In the present study, the stemness of neuro-glial progenitor cells of CN was maintained in cells cultured in ITSFn media containing bFGF. bFGF is well known to play an important role in controlling the survival and proliferation of neural precursors (16, 17). Gensburger et al. (16) found that bFGF promoted the proliferation of neuronal precursor cells in primary cultures of embryonic rat. Kilpatrick et al. (17) observed that bFGF causes the proliferation of multipotent neuronal progenitors in fetal mice. Kato et al. (18) suggested that neurosphere formation by mouse embryonic stem cells is stimulated by cooperation between endogenous FGFs and cystatin C, by emphasizing the importance of endogenous bFGF produced from embryonic stem cells for neural lineage differentiation.
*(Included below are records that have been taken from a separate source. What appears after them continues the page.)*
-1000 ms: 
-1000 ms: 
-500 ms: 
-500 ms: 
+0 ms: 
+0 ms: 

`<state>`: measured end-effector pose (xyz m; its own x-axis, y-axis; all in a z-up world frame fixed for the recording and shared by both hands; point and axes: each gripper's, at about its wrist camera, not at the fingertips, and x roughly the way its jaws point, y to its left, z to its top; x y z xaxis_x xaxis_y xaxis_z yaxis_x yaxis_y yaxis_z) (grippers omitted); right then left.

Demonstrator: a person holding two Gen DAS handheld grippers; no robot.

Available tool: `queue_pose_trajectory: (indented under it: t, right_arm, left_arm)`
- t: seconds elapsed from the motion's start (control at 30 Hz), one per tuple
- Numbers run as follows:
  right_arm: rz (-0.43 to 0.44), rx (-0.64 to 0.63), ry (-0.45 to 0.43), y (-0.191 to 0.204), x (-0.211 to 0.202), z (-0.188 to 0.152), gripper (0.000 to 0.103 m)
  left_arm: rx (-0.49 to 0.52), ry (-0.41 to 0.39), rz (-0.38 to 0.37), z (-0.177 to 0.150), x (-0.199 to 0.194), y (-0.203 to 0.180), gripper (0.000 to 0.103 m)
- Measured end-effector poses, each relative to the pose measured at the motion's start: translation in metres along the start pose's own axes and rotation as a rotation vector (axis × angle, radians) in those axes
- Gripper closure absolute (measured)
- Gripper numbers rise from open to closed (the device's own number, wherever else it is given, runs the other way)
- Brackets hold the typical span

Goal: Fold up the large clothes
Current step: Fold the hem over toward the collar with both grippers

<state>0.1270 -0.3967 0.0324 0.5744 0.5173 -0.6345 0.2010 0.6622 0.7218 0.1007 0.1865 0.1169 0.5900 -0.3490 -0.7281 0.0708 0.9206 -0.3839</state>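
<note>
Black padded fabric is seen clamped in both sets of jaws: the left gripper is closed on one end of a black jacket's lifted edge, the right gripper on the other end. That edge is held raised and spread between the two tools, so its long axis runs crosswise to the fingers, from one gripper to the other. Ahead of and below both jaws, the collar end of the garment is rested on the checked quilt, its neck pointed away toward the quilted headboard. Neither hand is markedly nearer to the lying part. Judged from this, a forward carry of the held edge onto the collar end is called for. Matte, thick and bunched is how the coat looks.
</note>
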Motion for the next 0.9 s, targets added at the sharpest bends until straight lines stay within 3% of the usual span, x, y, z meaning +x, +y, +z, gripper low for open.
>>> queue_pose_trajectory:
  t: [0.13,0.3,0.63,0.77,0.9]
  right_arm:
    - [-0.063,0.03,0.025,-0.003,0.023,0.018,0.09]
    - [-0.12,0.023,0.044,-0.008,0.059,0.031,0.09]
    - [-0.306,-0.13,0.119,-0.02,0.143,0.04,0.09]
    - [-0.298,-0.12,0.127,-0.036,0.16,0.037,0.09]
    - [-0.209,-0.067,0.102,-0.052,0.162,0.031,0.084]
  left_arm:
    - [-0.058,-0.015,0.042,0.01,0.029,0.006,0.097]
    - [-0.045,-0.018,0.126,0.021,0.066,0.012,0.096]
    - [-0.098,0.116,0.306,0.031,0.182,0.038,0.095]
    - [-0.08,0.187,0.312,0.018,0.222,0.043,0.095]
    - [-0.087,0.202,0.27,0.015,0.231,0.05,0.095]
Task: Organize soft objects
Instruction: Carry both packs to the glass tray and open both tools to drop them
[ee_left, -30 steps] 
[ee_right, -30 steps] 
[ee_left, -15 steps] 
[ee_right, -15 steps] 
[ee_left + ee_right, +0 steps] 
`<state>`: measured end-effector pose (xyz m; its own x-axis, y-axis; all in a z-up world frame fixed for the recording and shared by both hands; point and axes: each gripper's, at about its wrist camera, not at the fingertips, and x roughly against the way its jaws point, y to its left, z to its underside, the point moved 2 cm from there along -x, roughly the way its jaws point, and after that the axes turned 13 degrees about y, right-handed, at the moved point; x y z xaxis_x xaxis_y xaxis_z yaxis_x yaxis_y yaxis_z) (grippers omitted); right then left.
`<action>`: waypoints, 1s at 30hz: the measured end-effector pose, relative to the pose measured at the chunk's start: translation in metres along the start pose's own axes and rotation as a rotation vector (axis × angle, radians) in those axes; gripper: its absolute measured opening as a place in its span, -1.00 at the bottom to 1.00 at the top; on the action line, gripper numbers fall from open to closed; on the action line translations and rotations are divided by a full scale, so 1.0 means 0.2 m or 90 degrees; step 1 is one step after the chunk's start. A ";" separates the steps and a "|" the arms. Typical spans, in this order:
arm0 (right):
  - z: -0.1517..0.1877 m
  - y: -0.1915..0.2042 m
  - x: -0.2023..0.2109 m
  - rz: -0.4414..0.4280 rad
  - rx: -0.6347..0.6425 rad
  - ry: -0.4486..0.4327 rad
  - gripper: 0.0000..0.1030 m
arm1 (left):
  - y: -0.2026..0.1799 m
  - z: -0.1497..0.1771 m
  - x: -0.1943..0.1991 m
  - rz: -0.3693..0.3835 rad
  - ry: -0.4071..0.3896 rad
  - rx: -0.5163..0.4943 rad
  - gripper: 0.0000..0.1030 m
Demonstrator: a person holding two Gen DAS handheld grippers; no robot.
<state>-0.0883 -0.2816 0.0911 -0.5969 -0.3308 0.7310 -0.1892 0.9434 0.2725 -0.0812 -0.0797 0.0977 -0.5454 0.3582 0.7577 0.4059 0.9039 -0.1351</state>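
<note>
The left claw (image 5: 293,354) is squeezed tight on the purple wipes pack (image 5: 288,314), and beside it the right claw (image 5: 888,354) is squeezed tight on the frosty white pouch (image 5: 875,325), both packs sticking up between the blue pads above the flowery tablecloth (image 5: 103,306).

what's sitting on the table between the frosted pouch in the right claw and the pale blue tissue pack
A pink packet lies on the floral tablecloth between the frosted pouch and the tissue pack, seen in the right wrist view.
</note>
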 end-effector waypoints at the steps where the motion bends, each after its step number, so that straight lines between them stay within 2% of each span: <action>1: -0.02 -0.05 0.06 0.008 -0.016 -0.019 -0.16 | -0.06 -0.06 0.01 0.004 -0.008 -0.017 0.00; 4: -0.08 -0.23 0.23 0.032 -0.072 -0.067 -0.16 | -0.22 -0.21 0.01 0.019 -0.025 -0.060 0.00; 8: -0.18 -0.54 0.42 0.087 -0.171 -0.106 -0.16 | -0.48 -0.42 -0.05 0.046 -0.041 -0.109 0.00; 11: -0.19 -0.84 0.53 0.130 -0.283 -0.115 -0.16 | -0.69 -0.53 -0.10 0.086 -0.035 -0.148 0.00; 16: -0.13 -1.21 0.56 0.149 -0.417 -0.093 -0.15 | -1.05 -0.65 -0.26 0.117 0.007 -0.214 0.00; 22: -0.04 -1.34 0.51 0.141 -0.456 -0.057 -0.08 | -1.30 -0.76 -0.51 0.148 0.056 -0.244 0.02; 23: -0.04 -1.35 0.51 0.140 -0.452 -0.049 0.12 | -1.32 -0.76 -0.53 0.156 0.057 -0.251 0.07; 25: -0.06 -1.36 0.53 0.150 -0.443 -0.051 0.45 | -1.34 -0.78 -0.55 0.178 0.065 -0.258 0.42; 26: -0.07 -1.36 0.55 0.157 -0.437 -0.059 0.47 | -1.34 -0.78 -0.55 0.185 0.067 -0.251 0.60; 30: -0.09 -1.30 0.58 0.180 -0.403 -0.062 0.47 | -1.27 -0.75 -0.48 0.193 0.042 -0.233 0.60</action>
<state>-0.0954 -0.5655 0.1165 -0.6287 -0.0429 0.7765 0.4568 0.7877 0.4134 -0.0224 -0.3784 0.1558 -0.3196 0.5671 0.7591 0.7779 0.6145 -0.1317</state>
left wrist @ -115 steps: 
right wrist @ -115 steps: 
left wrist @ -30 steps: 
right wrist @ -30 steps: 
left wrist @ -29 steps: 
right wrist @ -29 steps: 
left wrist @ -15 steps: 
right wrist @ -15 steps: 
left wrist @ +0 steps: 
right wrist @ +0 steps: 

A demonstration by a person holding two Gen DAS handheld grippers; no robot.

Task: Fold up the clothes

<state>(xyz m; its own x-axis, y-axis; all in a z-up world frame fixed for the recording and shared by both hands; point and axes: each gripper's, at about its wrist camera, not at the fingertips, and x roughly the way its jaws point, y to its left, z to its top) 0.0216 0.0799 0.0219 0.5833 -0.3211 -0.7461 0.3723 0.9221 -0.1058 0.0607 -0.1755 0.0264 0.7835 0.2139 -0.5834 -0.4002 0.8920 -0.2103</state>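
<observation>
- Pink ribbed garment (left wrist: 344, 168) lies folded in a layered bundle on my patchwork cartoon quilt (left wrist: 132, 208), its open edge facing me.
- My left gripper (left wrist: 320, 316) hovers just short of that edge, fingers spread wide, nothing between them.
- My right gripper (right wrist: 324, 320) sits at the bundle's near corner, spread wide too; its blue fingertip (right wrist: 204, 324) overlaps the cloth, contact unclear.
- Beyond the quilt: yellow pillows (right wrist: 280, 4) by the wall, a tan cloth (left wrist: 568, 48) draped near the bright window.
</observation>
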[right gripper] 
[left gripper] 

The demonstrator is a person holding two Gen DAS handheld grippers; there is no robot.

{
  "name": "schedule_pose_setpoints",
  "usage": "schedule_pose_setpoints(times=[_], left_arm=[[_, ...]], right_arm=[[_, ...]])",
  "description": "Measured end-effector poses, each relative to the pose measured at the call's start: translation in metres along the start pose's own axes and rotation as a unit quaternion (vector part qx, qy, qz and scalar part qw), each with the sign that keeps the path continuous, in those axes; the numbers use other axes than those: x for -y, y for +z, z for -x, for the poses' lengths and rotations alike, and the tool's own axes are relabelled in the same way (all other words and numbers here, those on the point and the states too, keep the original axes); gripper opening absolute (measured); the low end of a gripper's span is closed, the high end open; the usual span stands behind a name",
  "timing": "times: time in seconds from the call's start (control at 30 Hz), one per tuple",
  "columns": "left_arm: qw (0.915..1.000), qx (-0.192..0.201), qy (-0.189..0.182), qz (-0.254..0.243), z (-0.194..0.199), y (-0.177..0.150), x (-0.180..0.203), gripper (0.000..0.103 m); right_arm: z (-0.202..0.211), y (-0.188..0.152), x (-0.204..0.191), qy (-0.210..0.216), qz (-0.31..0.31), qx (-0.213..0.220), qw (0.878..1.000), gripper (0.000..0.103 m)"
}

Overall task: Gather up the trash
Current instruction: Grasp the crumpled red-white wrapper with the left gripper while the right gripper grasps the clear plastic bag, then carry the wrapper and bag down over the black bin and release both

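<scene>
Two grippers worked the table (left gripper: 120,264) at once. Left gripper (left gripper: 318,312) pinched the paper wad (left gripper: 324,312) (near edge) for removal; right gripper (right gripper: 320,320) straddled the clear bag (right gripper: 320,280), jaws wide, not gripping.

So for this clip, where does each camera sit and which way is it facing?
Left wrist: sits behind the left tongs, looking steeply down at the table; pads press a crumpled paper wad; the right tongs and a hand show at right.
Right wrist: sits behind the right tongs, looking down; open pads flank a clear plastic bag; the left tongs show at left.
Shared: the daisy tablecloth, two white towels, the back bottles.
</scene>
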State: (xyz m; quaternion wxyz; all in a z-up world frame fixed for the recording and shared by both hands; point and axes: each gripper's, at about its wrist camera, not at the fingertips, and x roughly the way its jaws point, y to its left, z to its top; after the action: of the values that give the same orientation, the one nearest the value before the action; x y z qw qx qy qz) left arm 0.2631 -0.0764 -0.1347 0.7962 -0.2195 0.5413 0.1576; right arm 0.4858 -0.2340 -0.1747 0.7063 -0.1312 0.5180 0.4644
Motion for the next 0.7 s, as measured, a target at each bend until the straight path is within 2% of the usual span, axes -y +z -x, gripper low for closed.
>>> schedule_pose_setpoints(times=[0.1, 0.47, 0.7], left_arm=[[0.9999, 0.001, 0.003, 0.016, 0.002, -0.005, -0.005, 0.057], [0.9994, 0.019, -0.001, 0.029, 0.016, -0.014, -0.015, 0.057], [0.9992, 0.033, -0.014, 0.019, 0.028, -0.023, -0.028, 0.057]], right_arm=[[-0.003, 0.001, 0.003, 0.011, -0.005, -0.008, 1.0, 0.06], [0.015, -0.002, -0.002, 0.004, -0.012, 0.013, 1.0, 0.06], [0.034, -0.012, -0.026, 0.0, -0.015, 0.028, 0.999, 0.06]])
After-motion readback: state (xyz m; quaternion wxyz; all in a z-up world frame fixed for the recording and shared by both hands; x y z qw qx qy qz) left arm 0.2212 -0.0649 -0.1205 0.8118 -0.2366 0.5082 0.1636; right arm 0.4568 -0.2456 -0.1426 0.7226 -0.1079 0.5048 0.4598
Kim et al. (19) also reported that CN cells proliferated with the expression of the nestin gene in response to bFGF. In addition, Sim et al. (20) had mentioned interestingly that CN was especially notable for its differential overexpression of bFGF when compared with normal adult human ventricular zone cells.
These findings suggest that CN cells mimic uncommitted stem cells capable of differentiating into neuronal or glial cells according to culture conditions originating from the remnants of the subependymal germinal plate of the lateral ventricles.
This work was partially supported by a grant of the Korea Healthcare technology R&D Project, Ministry for Health, Welfare and Family Affairs, Republic of Korea (A08-0663-A21724-08N1-00020B).